Remembering Ruby Dee in Anna Lucasta

It was so very long ago, but I have never forgotten the surprise, the thrill, the unexpected extraordinary excitement of seeing Ruby Dee in the title role of Anna Lucasta. It was 1946. Dee was young, and so was I. The unknown actress, and the daring new comedy/ drama in which she starred, had jolted New York audiences and critics to attention. The production arrived in L.A. from Broadway accompanied by glowing notices. Being an eager young student of theatre, completely enamored of its total mystique, I had scraped together the wherewithal (didn't take so much in those days) to go to see it in one of Downtown L.A.'s legitimate theatres. I don't remember which one; I think it was the lovely, rococo old Biltmore Theatre that stood at the northwest corner of the Biltmore Hotel. The hotel gloriously survives, but the theatre with its rich history—Katherine Cornell had trod the boards in tights there as Shaw's Saint Joan—has long since fallen to the wrecking ball.

Anna Lucasta was a different kind of theatre for that time, and Dee a different kind of actress—we were confronted with a new kind of actress in a new kind of play. Imagine my surprise, then, to find that—for whatever reason—the show doesn't so much as rate a mention in Simi Horwitz's accompanying fine interview with Dee and her husband, Ossie Davis. At any rate, it certainly was an eye-opening experience for me. Originally, playwright Phillip Yordan had written his realistic but romantic story to be about Polish-Americans, and had set it in an urban lower-middle-class Polish-American milieu.

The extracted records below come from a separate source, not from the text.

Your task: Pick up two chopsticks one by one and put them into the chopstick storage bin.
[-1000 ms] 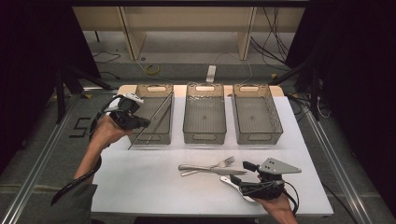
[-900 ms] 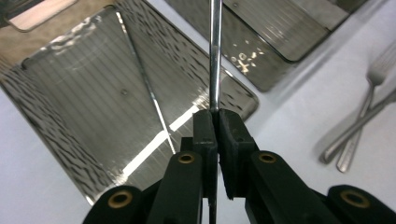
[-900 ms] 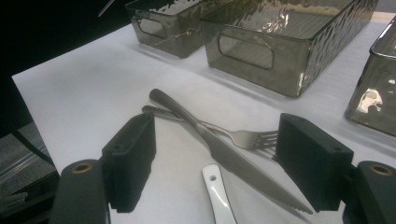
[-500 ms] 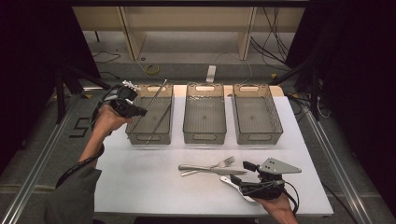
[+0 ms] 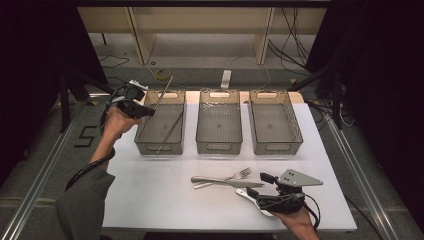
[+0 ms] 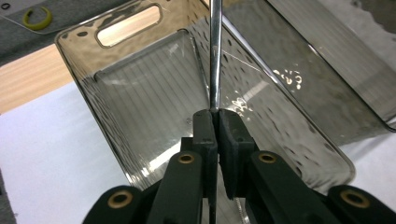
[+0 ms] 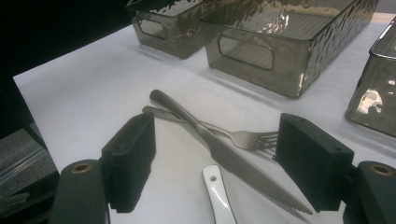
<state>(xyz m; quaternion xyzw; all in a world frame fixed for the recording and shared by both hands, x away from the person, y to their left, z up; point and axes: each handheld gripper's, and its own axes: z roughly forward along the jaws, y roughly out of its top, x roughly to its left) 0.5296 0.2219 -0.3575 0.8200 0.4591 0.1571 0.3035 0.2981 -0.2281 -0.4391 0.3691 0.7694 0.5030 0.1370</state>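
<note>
Left gripper (image 5: pixel 145 111) is clenched on a thin metal rod (image 5: pixel 164 91) — jaws pressed together on its shaft, as the left gripper view confirms (image 6: pixel 215 116). The rod is held tilted above the left bin (image 5: pixel 141 135) at that bin's near-left rim. A second rod (image 5: pixel 169 132) lies inside the same bin. Right gripper (image 5: pixel 264 182) rests low at the bench (image 5: pixel 150 200) front edge, jaws released and wide apart — a knife (image 7: pixel 219 151) crossed over a fork (image 7: pixel 243 137) and a white handle (image 7: pixel 217 193) lie between them.
</note>
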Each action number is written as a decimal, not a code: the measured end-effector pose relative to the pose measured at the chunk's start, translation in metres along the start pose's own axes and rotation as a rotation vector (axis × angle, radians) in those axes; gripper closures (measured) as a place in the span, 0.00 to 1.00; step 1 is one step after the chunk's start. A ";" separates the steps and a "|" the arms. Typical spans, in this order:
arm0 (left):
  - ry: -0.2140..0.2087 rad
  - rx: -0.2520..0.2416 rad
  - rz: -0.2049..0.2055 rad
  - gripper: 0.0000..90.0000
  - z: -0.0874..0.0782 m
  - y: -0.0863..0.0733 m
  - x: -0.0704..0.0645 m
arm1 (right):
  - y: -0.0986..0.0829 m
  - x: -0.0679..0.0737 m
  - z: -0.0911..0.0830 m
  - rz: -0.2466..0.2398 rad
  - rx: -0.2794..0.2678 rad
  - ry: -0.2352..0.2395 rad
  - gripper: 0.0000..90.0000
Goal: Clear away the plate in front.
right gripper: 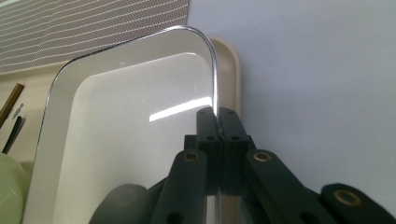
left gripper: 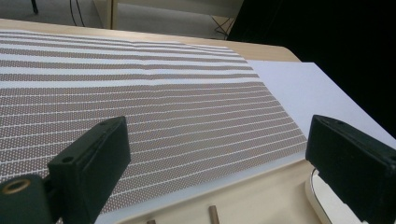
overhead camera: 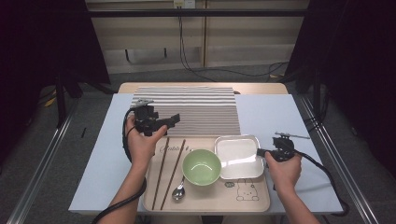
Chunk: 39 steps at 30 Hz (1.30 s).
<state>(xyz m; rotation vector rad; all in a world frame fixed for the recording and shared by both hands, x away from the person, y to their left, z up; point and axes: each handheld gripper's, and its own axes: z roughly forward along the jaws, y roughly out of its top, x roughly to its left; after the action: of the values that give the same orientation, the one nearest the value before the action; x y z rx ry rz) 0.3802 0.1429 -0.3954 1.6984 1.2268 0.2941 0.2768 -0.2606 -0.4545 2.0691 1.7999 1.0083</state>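
Right tongs [right gripper: 218, 122]: jaws pressed together on the right-hand rim of the white square dish [right gripper: 126, 140], pinching it at mid-edge; seen in the high view at [overhead camera: 262, 151].
Right hand [overhead camera: 283, 170]: wrapped round the tool body, just right of the dish, cable trailing off toward the surface edge.
White square dish: sits on the beige tray [overhead camera: 252, 198], at the tray's far right corner; rim touching the green bowl [overhead camera: 201, 166] or just beside it, cannot tell which.
Left tongs [overhead camera: 173, 120]: jaws spread wide, nothing between them; held above the striped mat [left gripper: 140, 107], just beyond the tray's far edge, well left of the dish.
Left hand [overhead camera: 141, 142]: over the tray's far left corner.
Chopsticks [overhead camera: 168, 171]: brown pair, lengthwise on the tray, left of the bowl, well apart from the dish.
Spoon [overhead camera: 178, 192]: metal, on the tray, near side of the bowl.
Surface [overhead camera: 275, 116]: pale blue sheet under the tray and the mat.
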 end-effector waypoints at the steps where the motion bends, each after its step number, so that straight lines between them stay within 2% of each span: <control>1: -0.002 0.000 -0.001 0.07 0.000 0.000 0.000 | -0.001 0.001 -0.001 0.002 0.003 0.008 0.99; 7: 0.002 -0.005 0.004 0.07 -0.001 0.000 -0.001 | -0.007 0.002 -0.003 -0.019 0.019 0.020 0.99; 26: 0.013 -0.005 -0.002 0.08 -0.002 -0.002 0.001 | -0.013 0.004 -0.004 -0.024 0.028 0.030 0.99; 30: 0.015 -0.002 -0.004 0.08 -0.003 -0.003 0.002 | -0.013 0.005 -0.004 -0.015 0.038 0.046 0.92; 39: 0.013 -0.005 -0.010 0.08 0.000 0.000 0.003 | -0.018 0.005 -0.009 -0.036 0.037 0.073 0.78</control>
<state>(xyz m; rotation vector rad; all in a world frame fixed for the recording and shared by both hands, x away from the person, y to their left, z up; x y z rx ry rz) 0.3814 0.1449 -0.3966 1.6884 1.2432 0.3026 0.2572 -0.2537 -0.4567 2.0391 1.8980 1.0616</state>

The talented black artists of an ambitious young theatre group, the American Negro Theatre, without fuss, matter-of-factly, and rather boldly, had claimed the play and made it their own. If it contained a racial statement, the statement was implicit, not overt—it was a human statement that didn't change the play's original sense or sensibility. Cast, play, and production worked brilliantly together. Without making a point of ethnicity, ethnicity nevertheless lent a special piquant tang and flavor to its staging. The characters didn't have to be labeled Polish-American, African-American, or labeled at all. They were fellow Americans to whom we could relate, and Dee's Anna was one of the first black heroines who could make an unfortunately still racially divided society buy it—and accept her magnetic Anna as a heroine. Anna—a heroine? Well, yes. It's true Anna was sort of a prostitute, but she was also sort of a heroine. And Dee was irresistible—sexy, beautiful, vivid, vibrant, and a skilled, knowledgeable actress, as well. She was dynamite! I believe her riveting performance in Anna Lucasta propelled the then-virtually unknown actress to potential stardom, at a time when stardom for black artists did not come easy.

It was only potentially, too, that I was then the complete theatre enthusiast I have become. I realize now that I didn't know all that much about theatre, but through Jerry Blunt's tough tutelage at what has become the Los Angeles City College Theatre Academy, I was learning. I saw the play so many years ago that memory of certain specifics has grown hazy—I don't recall as much as I'd like to about Anna Lucasta's long-ago production or its other cast members, but I understand the great Davis was one of them. He must have played the handsome, perceptive young man who cared enough about Anna, and had the good sense, to make an honest woman of her. If so, Anna Lucasta was the start of something big, and it was a portentous bit of casting—Dee and Davis have co-starred as man and wife, and professional partners, ever since. They are beloved, and their partnership has been a lifelong smashing success. They have earned the homage the Screen Actors Guild now pays them with its Lifetime Achievement Award. And Dee's Anna will remain in my memory as one of those indelible impressions the evanescence of theatre so magically provides.